Cast: Driveway staff, driveway customers.

Action:
Couple of cars in the driveway, occupants being served by driveway staff.  Few people & miscellaneous off duty staff lounging about.

Unknown member of the public walks up, dressed in over the top Squattocracy themed clobber (the sort of ridiculous stuff that only TV soap operas could possibly imagine Australian graziers actually dress in)

The enigmatically dressed stranger speaks;
"Hi" (not a good word, gay overtones, could lead to a beating)
"I'm Rupert Poonceton, the LNP candidate for the electorate of Dilligaf  "
(This doesn't mean much, except to Mine Host, as due to the inspired Australian naming system, most electorates have a name that has little or no geographic or historical connection to the electorate - The seat may as well be called "Robert Redford", as the name has no local recognition)

Just then a young bloke drives up in a Toyota (meaning a landcruiser 4wd with a flat tray back)
The vehicle reeks a little, but this is nothing to remark upon, work vehicles occasionally have somewhat of a pungent tang to them.

As the cheerful young driver alights, the prospective member for Dilligaf introduces himself in his signature metrosexual fashion, then wrinkles his nose and speaks:
"I say fellow, yonder conveyance is giving off a most pungent odour, what is it that assaults so my olfactory senses in such a malign fashion?"  (perhaps not quite his wording, but very much how he sounded)

Not the actual vehicle or driver referred to in this post.
"Pig's blood mate!  Shot a coupla porkers yestaddy 'n' 'avven got around to hosin' 'er orf yet.  She's been in the sun all day, bittuva stench, but I'll give 'er a good slosh with the hose when I get 'ome 'n' she'll be apples!"

"Er... are you certain that vehicle is entirely sanitary?  Should you be allowed to drive around in it with unwashed blood on the back?"  Spoke the candidate, exhibiting clueless political judgement.

That last sentence cost him probably Twenty votes.  You could feel the votes hitting the ground.

With this the hopeful candidate flounced off, probably to locate a health inspector or somesuch to demand that an infringement notice be issued to the young feller driving the unwashed and stenching Toyota.

The really peculiar part?
The hopeful candidate was raised in the district, yet has spent so many years away as a political advisor to the National Party, with the result that he is now totally disconnected from his root culture.

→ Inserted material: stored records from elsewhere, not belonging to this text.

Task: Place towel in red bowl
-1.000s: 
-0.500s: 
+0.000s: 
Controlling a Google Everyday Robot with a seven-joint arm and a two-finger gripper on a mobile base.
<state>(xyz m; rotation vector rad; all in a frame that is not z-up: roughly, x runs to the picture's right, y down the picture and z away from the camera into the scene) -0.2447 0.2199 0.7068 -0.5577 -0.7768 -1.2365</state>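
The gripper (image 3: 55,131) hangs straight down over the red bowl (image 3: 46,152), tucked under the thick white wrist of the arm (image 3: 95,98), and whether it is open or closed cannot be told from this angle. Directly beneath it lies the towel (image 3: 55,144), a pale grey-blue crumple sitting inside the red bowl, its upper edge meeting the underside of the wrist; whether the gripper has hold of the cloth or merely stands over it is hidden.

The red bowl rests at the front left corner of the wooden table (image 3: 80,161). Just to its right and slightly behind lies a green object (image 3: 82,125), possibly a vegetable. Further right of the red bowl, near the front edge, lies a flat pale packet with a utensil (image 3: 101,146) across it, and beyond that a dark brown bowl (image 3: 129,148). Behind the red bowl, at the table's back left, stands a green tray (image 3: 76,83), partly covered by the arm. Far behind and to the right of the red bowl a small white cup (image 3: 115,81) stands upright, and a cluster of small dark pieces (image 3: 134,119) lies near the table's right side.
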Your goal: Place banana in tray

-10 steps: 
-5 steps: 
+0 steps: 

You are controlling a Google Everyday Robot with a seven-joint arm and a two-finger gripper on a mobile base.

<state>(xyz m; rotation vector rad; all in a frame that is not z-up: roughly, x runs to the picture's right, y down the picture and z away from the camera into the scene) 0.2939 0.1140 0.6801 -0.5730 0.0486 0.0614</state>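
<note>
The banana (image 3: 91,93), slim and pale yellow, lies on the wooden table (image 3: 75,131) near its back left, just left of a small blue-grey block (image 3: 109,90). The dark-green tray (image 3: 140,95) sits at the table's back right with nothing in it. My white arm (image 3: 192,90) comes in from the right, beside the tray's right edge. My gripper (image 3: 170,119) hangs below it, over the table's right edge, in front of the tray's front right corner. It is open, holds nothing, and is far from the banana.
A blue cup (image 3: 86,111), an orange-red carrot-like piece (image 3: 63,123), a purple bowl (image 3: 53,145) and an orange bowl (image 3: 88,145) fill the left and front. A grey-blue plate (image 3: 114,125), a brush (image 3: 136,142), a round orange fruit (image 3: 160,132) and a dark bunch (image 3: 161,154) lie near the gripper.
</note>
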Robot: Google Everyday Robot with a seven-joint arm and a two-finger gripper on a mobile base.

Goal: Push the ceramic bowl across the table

A deeper message is contained in this post.  It is a real life parable on the advisability of allowing political staffers to be preselected for seats in parliament.

Sunday, January 11, 2015

Election Gaffe #1

A snap election has been called in the state of mighty Queensland.
 
The current state government has a thumpingly large majority.  The election is pretty much about how much the opposition will eat into this majority.
 
Sideshow:  Will the Premier, who has been in parliament only one term, retain his seat?  The marginal electorate he represents is likely to have everything thrown at it by the opposition and unions, in an effort to remove the hardcase conservative (in their eyes) and replace him with one of their own.
 
Not helpful to the ALP attempt to remove the sitting premier:  The ALP candidate put up against the Premier is a bland under-achiever.  The same under-achiever who lost the seat to him.
 
Back to the point:  The Premier has today announced that he will "create" 200,000 jobs in Qld if re-elected.

There may be some difficulty with this.
1)  The Premier's increased red tape makes doing business more difficult.
2)  For any real improvement in employment the Fair Work Act has to be abolished.  Unfortunately for the Premier, the job-killing Fair Work Act is federal legislation, which he has no control over.